Pretty much standard 211 A2 single ended operation: ~1050V Vak, 85mA Ia and -51V Vgk into a 10k load. With 100Vpk swings on the grid (giving up to +50V positive drive) you can get in excess of 37W with 3.3% second harmonic and 1.1% third. One could even go higher if you set the limit on the “5%” number, however I would rate this as a 30W amplifier assuming low distortion. Output impedance is more or less 2.5ohm, for some speakers some negative feedback (like suggested before) could be easily employed: however, probably some sort of local feedback would be better, avoiding phase shifts associated with the output transformer.

Please note that the output transformer for such a single eneded amp is probably the most important single device, and no money-saving options should be choosen. Simply use the BEST: at least 50-55H of primary inductance and very well insulated (MUCH more than 2kV) windings. Parafeed output can be used, however a good capacitor and a good anode choke probably are more expensive than a single good output transformer.

The Power Supply:

not yet designed… main idea is to go solid state regulated for all the supplies, except the high voltage for the 211, that probably will use a solid state voltage doubler, with standard CLC filtering.
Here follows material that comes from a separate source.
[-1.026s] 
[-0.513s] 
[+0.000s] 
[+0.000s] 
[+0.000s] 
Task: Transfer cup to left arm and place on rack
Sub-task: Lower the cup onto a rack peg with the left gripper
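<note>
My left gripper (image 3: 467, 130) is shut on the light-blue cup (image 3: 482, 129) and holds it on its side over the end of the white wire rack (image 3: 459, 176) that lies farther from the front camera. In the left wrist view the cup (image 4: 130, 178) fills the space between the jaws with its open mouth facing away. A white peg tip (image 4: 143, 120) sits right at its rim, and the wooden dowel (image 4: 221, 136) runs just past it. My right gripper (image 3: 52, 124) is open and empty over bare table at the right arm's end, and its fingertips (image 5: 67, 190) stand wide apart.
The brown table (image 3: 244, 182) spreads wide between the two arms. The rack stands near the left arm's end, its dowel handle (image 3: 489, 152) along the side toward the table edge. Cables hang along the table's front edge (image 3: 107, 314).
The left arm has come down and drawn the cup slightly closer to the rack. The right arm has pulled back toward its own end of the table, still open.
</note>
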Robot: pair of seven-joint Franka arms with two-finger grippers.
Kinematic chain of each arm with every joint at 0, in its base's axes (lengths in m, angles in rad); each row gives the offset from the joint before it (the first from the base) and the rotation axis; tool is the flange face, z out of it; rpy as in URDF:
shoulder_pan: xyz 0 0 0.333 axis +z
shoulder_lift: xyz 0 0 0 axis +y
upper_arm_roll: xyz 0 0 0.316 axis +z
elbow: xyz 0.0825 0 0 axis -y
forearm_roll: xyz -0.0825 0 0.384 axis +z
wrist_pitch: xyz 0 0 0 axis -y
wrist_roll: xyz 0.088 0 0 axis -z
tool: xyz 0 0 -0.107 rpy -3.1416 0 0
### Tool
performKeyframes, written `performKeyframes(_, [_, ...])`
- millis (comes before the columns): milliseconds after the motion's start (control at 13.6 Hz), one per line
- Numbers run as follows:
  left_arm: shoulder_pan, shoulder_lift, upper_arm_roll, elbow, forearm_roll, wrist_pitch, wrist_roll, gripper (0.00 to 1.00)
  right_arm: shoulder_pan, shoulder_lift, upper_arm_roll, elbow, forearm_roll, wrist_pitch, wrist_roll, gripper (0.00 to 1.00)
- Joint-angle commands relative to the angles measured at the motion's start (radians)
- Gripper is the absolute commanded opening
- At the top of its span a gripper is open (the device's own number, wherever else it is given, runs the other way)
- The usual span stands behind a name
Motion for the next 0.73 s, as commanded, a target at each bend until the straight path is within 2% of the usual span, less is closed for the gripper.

If you have ideas, suggestions or comments please contact me. Also if you would like to build the amp, let me know!

New version: with 845

845amp_1

Still untested.

 


 

A grown-up RIAA phono preamp:  updated Feb. 2007

NCPS_new_1

It uses only current production tubes (by the way, NOS ones for those types are cheap). As always, metal film resistors and low-ESR switching electrolityc caps are preferred. All resistors can be 5% precision metal film type, 1/4W, except the following: R8 (1W), R7 and R34 (1/2W), R24 (1W). Capacitor voltage ratings should be at least 350V for all capacitors except C3 and C17 (16V or more, good quality low ESR types).

If you cannot find a particular resistor value, just parallel / series them to obtain the correct value.

Of course you can parallel the electrolytics with good film types, and you can insert at the input of the phono stage the loading capacitance needed for your particular MM cartridge.

You should also select ECC88-6DJ8-6922-E88CC (they are all interchangeable in this circuit) for low noise and microphony.

Gain at 1kHz is about 54dB, and the RIAA accuracy is ±0.2dB worst case (with 10% components) from 30Hz to 20kHz. With this high gain, you could also use an MC cartridge, provided you change R4 with a 220ohm or 330ohm resistor, according to the suggested loading of your cartridge.

Output impedance is about 5kohm, it could drive a line preamp or a simple volume pot, you choose. Great to use with those “integrated” amps that are nothing more than a power amp with a potentiometer at the input.

The power supply should about 300V, and obviously regulated. I suggest the IRF840 + LM317 regulator already proposed in “My Preamp” page.  Tube heaters should be clean DC, not necessarily regulated.